A lengthy article by Matthew Scully published on May 16 by the conservative magazine National Review, argues that Robert F. Kennedy Jr. is turning into such a threat to the liberal Establishment’s choice of presidential candidates that he is getting “the LaRouche treatment.” Scully describes RFK Jr. as “tough and talented,” whose campaign for the Democratic nomination for the Presidency has gotten off to a good start.

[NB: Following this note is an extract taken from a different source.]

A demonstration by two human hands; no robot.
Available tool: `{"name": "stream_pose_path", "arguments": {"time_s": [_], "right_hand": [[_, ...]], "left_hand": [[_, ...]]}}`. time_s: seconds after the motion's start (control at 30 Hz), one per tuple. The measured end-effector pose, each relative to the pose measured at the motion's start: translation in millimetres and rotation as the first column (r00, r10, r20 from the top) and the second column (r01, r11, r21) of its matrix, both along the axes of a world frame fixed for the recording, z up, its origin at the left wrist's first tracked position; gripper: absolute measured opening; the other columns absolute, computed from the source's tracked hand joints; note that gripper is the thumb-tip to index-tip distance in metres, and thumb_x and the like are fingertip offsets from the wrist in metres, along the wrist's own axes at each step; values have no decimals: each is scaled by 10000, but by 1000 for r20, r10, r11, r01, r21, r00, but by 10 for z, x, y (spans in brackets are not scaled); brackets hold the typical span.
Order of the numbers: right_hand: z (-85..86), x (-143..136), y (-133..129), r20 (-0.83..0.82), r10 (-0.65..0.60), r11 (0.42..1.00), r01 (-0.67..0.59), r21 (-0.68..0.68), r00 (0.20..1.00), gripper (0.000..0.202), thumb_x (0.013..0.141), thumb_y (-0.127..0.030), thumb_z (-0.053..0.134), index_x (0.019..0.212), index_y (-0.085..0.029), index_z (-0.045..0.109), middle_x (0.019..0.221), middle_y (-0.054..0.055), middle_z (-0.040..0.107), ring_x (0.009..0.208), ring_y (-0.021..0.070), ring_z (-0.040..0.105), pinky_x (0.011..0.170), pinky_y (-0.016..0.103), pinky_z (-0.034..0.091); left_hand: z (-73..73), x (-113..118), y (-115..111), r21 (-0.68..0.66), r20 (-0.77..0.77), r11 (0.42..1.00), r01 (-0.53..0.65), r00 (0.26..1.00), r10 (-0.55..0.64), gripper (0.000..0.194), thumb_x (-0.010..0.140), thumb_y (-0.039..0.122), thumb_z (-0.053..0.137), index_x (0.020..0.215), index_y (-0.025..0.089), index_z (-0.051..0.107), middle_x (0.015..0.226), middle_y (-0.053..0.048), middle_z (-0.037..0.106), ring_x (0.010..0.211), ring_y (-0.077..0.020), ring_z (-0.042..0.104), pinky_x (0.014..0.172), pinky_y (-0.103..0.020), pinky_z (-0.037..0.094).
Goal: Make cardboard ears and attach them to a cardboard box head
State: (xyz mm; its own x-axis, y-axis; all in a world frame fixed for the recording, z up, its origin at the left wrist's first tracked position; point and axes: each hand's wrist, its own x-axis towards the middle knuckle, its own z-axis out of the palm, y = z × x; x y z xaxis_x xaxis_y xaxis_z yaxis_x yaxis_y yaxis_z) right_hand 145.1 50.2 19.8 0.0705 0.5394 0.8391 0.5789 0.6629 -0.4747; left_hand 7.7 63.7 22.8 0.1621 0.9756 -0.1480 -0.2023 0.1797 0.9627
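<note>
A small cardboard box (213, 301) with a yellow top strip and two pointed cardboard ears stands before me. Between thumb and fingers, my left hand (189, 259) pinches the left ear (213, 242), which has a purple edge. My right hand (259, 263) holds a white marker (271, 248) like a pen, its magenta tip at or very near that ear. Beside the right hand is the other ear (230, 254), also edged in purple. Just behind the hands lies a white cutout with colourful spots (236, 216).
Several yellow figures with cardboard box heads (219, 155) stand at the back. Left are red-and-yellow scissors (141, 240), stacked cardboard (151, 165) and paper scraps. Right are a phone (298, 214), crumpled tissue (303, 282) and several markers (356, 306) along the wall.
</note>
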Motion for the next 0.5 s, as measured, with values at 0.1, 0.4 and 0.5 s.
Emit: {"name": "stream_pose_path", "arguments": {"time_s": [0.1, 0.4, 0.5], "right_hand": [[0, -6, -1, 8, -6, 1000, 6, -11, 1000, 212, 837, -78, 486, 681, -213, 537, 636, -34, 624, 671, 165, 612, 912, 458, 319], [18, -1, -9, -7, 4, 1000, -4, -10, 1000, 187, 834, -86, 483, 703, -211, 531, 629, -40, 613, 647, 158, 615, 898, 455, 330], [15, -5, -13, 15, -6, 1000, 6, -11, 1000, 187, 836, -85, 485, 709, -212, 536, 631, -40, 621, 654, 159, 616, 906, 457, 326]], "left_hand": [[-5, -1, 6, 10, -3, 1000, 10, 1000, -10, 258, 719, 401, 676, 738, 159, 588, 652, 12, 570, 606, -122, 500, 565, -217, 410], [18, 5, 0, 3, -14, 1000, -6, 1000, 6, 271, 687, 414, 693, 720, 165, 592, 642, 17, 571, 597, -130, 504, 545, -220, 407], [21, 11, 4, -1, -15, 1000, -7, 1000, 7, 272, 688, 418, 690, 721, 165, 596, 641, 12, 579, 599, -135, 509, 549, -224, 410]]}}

That has earned him attacks from both the Washington Post and New York Times. “The `why,’ in case you haven’t heard, is that RFK Jr. has in recent years been airing `controversial,’ `dangerous’ views, and this makes him, says the Post, a `fringe figure’ you needn’t take seriously.”
Scully limits his discussion of RFK Jr.’s policies largely to issues around vaccines and the pandemic lockdown—no mention whatsoever of his remarks about the role of the CIA in the assassination of his uncle JFK. Scully then writes:
“A well-established, scientifically tested, and empirically proven phenomenon known as liberal groupthink has set in, preempting even the most obvious conclusions. So, even if Kennedy’s presidential bid is off to an impressive start, in the Post’s analysis he is still relegated to the same category as `fringe figure Lyndon LaRouche,’ who—trivia time for Post readers—`in 1996 managed to pull double digits in some primary states.’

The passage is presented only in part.